Anagram Substring Search Practical Algorithms for Developers

Searching for patterns within text is a fundamental task in computer science. One interesting variation is finding “anagram substrings” – instances where a substring within a larger text is an anagram of a given pattern. This problem often appears in coding interviews and has practical applications in areas like text analysis, data matching, and even bioinformatics.

In this post, we’ll break down the Anagram Substring Search problem, explore different approaches, and provide clear, runnable code examples in Python and Go.

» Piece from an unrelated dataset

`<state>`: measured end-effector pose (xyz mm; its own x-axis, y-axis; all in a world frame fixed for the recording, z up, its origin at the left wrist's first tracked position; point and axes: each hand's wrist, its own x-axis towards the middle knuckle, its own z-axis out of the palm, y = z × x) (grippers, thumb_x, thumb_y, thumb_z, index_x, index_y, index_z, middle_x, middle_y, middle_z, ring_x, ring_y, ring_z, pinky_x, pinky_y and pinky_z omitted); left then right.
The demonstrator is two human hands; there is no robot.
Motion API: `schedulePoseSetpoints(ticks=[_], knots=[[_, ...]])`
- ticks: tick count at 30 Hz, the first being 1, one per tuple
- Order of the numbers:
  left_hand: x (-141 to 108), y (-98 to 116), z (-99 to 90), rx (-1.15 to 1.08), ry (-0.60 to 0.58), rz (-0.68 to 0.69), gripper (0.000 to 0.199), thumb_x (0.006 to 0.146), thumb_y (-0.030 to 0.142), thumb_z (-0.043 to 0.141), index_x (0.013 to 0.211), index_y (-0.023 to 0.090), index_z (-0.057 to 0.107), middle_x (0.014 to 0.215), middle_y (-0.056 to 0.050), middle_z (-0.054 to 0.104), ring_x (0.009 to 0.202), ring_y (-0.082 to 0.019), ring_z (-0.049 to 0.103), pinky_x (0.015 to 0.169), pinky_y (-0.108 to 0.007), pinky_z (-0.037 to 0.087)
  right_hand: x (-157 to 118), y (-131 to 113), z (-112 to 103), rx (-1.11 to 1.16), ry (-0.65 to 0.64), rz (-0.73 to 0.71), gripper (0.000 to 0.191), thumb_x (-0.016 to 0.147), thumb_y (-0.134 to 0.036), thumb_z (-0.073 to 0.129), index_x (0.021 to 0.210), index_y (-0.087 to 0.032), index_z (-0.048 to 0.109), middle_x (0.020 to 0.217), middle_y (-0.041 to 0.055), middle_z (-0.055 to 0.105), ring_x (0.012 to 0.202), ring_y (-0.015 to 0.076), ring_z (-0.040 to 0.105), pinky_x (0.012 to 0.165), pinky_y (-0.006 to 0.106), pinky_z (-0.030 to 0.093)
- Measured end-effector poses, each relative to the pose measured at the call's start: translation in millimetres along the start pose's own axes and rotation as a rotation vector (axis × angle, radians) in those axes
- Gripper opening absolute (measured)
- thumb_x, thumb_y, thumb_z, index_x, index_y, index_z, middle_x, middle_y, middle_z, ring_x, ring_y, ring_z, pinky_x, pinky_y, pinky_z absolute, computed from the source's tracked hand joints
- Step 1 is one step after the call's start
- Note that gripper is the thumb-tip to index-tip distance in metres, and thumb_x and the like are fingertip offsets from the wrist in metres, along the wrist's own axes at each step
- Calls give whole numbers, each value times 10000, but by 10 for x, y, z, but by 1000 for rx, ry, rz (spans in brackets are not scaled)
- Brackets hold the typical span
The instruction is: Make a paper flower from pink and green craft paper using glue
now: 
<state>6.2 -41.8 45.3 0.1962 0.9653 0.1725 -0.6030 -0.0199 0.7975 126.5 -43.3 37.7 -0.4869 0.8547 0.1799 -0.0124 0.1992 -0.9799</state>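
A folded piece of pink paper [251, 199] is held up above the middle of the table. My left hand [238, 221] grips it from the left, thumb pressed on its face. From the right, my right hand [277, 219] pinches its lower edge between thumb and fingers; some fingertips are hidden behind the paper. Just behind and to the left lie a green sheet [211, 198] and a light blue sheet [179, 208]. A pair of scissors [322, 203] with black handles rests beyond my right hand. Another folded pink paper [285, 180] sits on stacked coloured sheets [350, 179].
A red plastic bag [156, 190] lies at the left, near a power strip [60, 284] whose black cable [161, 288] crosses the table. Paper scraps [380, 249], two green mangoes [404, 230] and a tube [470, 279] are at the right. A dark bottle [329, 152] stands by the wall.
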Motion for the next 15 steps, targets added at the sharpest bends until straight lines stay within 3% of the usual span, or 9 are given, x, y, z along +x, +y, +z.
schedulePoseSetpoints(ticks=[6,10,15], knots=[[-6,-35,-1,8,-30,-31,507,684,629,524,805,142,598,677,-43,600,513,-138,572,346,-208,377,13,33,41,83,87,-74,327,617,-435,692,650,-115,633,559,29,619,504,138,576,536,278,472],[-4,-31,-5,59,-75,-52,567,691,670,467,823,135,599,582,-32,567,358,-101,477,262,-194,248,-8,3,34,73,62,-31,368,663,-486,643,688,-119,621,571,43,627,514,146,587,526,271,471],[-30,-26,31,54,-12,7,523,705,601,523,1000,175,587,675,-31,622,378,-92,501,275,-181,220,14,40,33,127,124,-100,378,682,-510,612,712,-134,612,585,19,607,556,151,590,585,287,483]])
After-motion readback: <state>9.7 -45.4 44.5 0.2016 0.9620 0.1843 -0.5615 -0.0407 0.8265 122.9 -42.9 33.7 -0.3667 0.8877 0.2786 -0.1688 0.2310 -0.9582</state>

What is Anagram Substring Search?

Let’s clarify the terms:

  • Anagram: Two strings are anagrams of each other if they contain the same characters with the same frequencies, regardless of order. For example, “listen” and “silent” are anagrams. “Debit card” and “bad credit” are also anagrams.
  • Substring: A contiguous sequence of characters within a string. “appl” is a substring of “apple”, but “aple” is not.

Anagram Substring Search (or “Find All Anagrams of a String in a Text”) involves finding all starting indices in a text string where a substring of text is an anagram of a given pattern string.

Example: Text: “cbaebabacd” Pattern: “abc”

Expected output: [0, 6]

  • At index 0: “cba” is an anagram of “abc”.
  • At index 6: “bac” is an anagram of “abc”.

Approach 1: The Naive Method (Brute Force)

The most straightforward way to solve this is to iterate through every possible substring in the text that has the same length as the pattern. For each such substring, we check if it’s an anagram of the pattern.

How to check if two strings are anagrams:

  1. Sorting: Sort the characters of both strings. If the sorted strings are identical, they are anagrams. This takes O(M log M) time for strings of length M.
  2. Frequency Maps (or Character Counts): Create a frequency map (e.g., a dictionary or an array of 26 integers for lowercase English letters) for each string. Populate the map by counting character occurrences. If the frequency maps are identical, the strings are anagrams. This takes O(M) time.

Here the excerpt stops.